Get some more coffee, I’m going to editorialize a bit. And I’m not even going to pretend this has anything to do with real estate. (Although anything that improves the area…)
As many of you know, I’m a card-carrying member of Valley Grange in Guilford. Among my favorite community service projects we do are the ones involving kids… Words For Thirds involves giving dictionaries to every Third Grader “from Monson to Milo.” Some of us are also “bookworms”–volunteers who visit school and listen to the kids read to us. I often go to recess with the kids when I “bookworm.” I do it mostly because I have fun, but also because it gives me a chance to talk to the kids and encourage them and hopefully help them. Yesterday it was pretty cold and I ended up helping what seemed like a lot of kids with broken zippers on their coats. It’s still pretty early in the season for coats to be tattered, torn, and zippers broken and you know some of these are hand-me-downs and thrift shop purchases. (You should see some of the creative “zipper fixes” kids come up with!)

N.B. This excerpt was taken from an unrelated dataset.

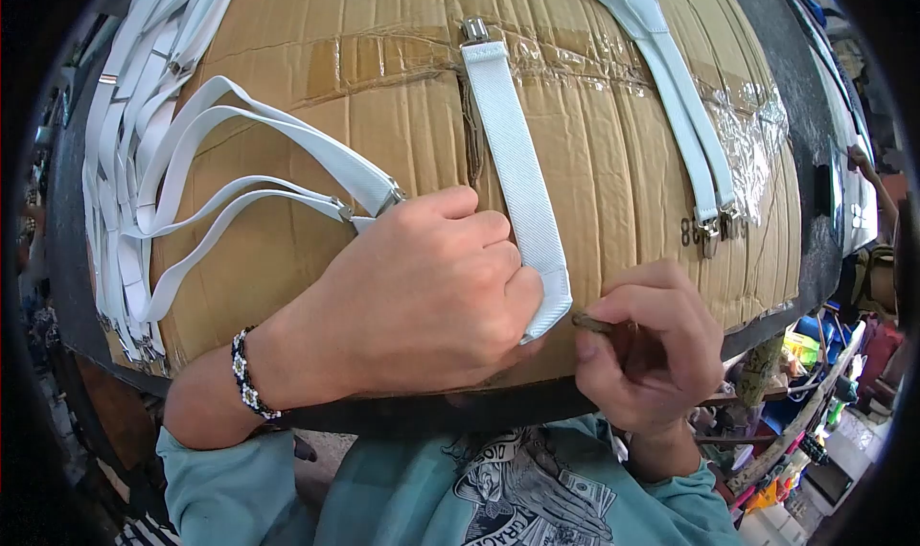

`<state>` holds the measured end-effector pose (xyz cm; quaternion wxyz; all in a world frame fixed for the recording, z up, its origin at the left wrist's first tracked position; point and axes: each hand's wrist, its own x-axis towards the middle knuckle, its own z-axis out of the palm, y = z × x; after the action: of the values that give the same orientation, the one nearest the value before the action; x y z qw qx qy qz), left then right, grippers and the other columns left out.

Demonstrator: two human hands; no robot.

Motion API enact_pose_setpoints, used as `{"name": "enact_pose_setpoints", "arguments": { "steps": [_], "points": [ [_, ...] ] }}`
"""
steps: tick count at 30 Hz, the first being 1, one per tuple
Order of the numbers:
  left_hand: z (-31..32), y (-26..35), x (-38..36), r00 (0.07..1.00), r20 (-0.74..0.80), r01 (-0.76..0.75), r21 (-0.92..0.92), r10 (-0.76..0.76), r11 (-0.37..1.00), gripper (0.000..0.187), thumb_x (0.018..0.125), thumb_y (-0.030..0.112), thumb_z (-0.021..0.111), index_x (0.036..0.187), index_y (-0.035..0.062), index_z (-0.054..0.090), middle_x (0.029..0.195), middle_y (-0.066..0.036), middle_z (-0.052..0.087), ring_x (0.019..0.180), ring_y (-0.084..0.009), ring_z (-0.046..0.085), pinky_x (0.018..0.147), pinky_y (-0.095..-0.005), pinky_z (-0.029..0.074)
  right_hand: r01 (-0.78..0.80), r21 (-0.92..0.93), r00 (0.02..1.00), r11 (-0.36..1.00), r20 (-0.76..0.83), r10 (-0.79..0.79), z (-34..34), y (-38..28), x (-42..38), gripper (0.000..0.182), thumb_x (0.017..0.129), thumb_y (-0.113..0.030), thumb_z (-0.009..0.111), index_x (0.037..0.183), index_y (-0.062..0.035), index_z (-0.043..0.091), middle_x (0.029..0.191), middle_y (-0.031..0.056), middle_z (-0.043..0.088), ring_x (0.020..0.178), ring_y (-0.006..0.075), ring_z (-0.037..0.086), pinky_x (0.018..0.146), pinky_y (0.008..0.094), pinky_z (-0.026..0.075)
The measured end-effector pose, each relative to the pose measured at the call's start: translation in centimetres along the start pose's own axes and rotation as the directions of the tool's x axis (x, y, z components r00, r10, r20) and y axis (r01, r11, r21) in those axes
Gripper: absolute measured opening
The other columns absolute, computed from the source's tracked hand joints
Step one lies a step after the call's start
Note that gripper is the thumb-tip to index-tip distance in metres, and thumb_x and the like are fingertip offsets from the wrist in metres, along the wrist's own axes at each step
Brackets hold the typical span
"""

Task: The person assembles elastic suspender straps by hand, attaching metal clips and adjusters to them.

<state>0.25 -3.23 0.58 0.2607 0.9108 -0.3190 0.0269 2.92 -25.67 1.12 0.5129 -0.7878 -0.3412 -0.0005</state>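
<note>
A white elastic suspender strap (pixel 522 153) runs down the cardboard, with a metal clip (pixel 474 30) at its top end. Its lower end bends in under the fingers of my left hand (pixel 441 282), which is closed on it; the held part is hidden. Beside that hand, more white straps (pixel 259 115) with metal sliders (pixel 391 197) loop off to the left. My right hand (pixel 656 340) is just right of the strap's lower end, apart from it. Its thumb and forefinger pinch a small brownish-grey piece (pixel 592 324) whose kind I cannot make out.
The cardboard (pixel 374 124), partly covered with clear tape, lies over a dark table (pixel 815 95). A pile of white suspenders (pixel 125 153) fills the left side. Another suspender (pixel 671 86) with clips lies at the upper right. Cluttered shelves (pixel 795 421) stand at the lower right.
</note>
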Motion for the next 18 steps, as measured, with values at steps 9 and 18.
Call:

This morning I looked at the Piscataquis Santa Website and I am heart sick. As of last Saturday, there were 574 kids throughout the county registered as needing help… and 155 have “sponsors” working on fulfilling their wishes… I wonder how many of the 424 that haven’t been adopted are kids I read with… and I play with… and fix zippers for… So I’m asking reader to finish reading this and then go to the site and read the list. You should be struck by the number of children whose list includes only coats and clothes—no toys. Folks, this just isn’t right.
The Santa Site makes it fairly easy to find and “adopt” a kid. If you need help figuring out how to do that, you can call Jim Macomber or Sheree Brown at the number listed on the site. If you can’t adopt a kid, do what you can… how fast can you knit some hats and mittens or make some toys? Send a small check or a big one (information on the site)! Let’s try to make sure “our” kids experience the spirit of Christmas, okay?
And thanks to my colleagues at Maine Choice Realty for their generous help with this… they’re out shopping for a three year old boy…
UPDATE: As of December 17th there were some 650 kids signed up and all but 65 have been “adopted” or sponsored, so it’s looking pretty good… still not too late to help, though! Let’s not take any chances that a child will get left out or forgotten!
FINAL UPDATE: A WABI-TV5 news story on December 22nd announced the Piscataquis Santa Program met its goal! Way to go, people! Over 65o kids had a happier Christmas because of this community effort.